Ever watchable, "Page One" is a marvelous exposé that doesn't waste time in awe of its subject matter.  Wonderfully detailed, rich and entertaining, the documentary gives a sense of the pressures of providing timely (and more importantly, accurate) news, regardless of 24-hour-cable news cycles and online challenges.  I was enthralled by the deliberation over news content and decision-making.  I was moved by the long-serving Times employees whose lives change dramatically after layoffs. 

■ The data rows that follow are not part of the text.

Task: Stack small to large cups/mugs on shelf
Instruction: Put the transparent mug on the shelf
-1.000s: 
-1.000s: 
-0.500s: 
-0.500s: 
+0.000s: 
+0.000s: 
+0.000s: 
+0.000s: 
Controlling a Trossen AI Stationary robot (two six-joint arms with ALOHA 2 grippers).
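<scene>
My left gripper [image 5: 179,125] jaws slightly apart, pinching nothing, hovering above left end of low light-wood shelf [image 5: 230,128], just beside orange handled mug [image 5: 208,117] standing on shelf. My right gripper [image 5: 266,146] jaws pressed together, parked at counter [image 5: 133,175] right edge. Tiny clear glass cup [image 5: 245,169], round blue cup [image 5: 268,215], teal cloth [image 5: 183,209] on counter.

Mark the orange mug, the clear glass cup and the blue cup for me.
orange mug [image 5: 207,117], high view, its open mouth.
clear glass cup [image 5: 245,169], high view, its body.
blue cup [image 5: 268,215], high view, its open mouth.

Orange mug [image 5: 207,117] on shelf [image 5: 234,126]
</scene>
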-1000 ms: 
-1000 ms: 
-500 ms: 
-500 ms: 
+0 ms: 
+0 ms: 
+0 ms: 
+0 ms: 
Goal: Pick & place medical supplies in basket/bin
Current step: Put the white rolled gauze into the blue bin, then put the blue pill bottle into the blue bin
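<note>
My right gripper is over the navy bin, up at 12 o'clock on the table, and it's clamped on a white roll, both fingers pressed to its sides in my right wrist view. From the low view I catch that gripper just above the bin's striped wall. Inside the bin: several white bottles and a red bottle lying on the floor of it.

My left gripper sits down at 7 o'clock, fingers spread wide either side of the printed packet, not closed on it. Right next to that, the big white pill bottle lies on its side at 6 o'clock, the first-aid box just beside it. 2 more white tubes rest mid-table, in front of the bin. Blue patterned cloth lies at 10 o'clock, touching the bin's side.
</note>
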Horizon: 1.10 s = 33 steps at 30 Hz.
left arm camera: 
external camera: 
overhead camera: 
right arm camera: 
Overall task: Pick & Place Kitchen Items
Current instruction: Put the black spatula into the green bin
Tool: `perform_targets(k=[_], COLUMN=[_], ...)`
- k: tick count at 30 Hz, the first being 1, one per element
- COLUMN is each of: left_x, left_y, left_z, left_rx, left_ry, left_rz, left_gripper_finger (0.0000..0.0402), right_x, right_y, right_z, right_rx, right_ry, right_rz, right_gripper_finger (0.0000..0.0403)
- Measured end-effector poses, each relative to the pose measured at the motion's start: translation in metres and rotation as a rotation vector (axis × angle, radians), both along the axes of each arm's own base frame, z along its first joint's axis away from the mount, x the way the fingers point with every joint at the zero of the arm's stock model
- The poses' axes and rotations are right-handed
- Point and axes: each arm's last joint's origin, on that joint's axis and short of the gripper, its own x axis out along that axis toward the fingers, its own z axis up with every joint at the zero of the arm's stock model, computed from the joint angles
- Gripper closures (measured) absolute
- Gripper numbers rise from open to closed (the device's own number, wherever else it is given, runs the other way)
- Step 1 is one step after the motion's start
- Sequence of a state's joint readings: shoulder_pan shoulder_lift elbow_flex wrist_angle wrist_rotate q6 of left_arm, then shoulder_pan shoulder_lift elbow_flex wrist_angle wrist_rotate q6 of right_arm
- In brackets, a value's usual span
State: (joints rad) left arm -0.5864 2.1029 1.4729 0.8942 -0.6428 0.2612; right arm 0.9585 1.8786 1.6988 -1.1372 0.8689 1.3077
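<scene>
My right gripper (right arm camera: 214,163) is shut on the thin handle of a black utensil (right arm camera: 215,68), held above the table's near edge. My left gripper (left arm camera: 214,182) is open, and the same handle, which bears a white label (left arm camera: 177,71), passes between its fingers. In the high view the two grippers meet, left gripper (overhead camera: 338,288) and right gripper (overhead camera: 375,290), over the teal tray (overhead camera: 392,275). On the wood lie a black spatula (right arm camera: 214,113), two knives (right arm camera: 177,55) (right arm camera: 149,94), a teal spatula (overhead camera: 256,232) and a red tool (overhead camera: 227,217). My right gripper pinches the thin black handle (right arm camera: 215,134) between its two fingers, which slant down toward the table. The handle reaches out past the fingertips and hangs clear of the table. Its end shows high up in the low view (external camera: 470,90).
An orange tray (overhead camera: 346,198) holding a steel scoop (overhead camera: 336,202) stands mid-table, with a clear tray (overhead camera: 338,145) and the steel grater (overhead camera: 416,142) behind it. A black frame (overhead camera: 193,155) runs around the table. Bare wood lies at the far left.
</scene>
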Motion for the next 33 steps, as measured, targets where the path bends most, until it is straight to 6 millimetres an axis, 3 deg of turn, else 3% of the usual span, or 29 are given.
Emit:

"Page One" shows what really happens to middle-aged people who are suddenly laid off, unlike "Larry Crowne", albeit a film I highly recommend for its sweetness and enthusiasm, if nothing else.  "Page One" is an education in news, ideas, philosophies and newsroom know-how, and easily satisfies as one of the year's most alive and dynamic experiences on the big screen.

With free reign Mr. Rossi uncovers a confident newsroom staff in their assessments of The Times as a viable institution amidst the Internet's rapid realigning of news and instant news content delivery.  Will The New York Times survive the changes around and within it?  The question is posed several times during "Page One".  While the economic climate has made many newspapers casualties in a bloodletting that continues, the Times remains as tall, strong, flawed and storied as ever.

With: New York Times employees -- some you know, others you may not -- and media people you will likely immediately recognize.

(This review also can be read here at San Francisco Indie Movie Examiner)

"Page One" is rated R by the Motion Picture Association Of America for language including some sexual references.  The film's running time is one hour and 29 minutes.